With a camera pointed at his bed, he tries to sleep while thousands of people pay to wake him up. During the broadcast, hundreds of viewers buy virtual gifts to disturb his sleep with lights, noises and loud music. One of the “gifts” is playing the spookiest line from The Shining, in which Jack Nicholson’s character says, “Here’s Johnny!” It’s a video game, and Boehm is the target. The person who can wake him up in the showiest way possible wins. For $1, one can type a message into the chat room that causes a bot to shout in Boehm’s ear; for $2, you get sent virtual glasses that squeal, “Chrissy, wake up!” (a line from the show Stranger Things, which is popular on TikTok). For $95, you can administer a shock through a bracelet he wears on his wrist. For $380, a viewer can turn on every device in his room for five minutes and cause a major ruckus. That price includes alerting all TikTok users, so that they can peek into Boehm’s room. This torture goes on until 5.20am. At that point, Boehm turns off the live stream, edits the content, returns to bed at around 6.30am and sleeps until noon.
Boehm has been enhancing his offerings for the viewers’ entertainment; he doesn’t want them to be bored while he sleeps. At first, his followers could only access his printer, but now Boehm has a much more sophisticated setup. If they pay enough, viewers can activate a bubble machine in his room or put an inflatable doll in bed with him.
In exchange for his restless nights, Boehm keeps a portion of what his fans invest in gifts. He wants to use the proceeds to buy a house and support mental health charities.
The spectacle of watching people as they sleep is not a novelty of digital culture. In 1964, Andy Warhol released Sleep, a film showing his lover John Giorno sleeping for five hours and 20 minutes. In 2004, the National Portrait Gallery in London exhibited a piece of video art by artist Sam Taylor-Johnson called David, which showed a young, shirtless Beckham taking a 107-minute-long nap.
Why do we like to watch others sleep? Some sleep streamers used to have insomnia problems and claim that they fell asleep peacefully for the first time when they watched a live stream of a stranger sleeping. Apparently, in the same way that yawning is contagious, seeing someone sound asleep can help induce sleep. Two years is a short time to study whether streamers have any impact on the quality of their followers’ slumber, but some sleep and hypnosis experts, like David Spiegal, believe that we are social creatures who are programmed to empathize, so watching someone sleep may help us get into a restful state.

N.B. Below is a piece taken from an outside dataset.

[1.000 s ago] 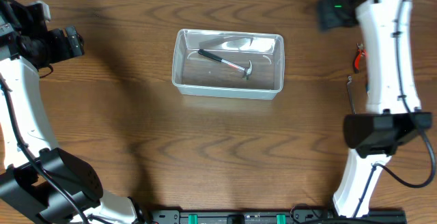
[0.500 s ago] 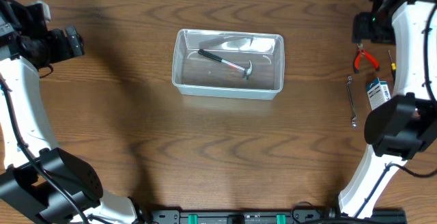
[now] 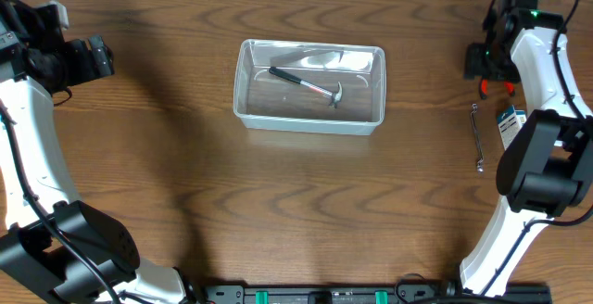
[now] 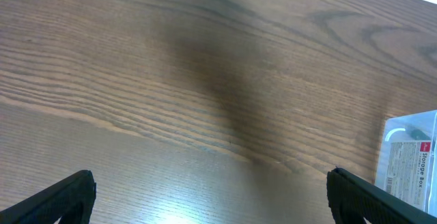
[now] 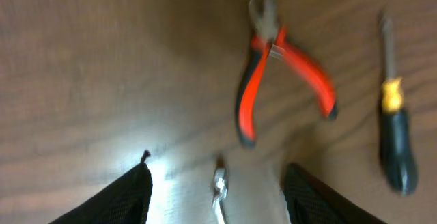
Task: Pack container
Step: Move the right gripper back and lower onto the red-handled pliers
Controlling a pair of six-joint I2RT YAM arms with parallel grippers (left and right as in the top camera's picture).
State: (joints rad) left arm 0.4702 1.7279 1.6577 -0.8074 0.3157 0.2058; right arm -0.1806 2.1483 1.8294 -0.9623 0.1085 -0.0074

Successful sleep streamers don’t disclose their exact earnings, except for Boehm’s figures in Wired and the Wall Street Journal. However, we do know that they earn more when they have a sponsor, which is more common among quiet streams where a mob isn’t trying to wake up the streamer. Sleep streamers earn less for interactive broadcasts on Twitch or TikTok – which have more viewers and make the streamers more visible but require a greater sacrifice – but they can bring in enough to pay the bills and rent by doing two live streams a month, as 26-year-old streamer Mikkel Nielsen, who has 1.4 million followers across TikTok, Twitch and YouTube, told Wired.
According to Erin Duffy, the author of the book (Not) Getting Paid to Do What You Love and an expert in social media economics, these profit models are unstable and can be problematic. What’s more, the first sleep streamers’ rapid success may attract other creators who will not have similar luck and will sacrifice their quality of life for a pittance. Duffy believes that sleep streaming is micro-niche online content; only a few will see financial rewards, probably those who have already established themselves. When the first arrived, they capitalized on the trend and had a ready-made audience that will decamp to the next internet trend at any moment.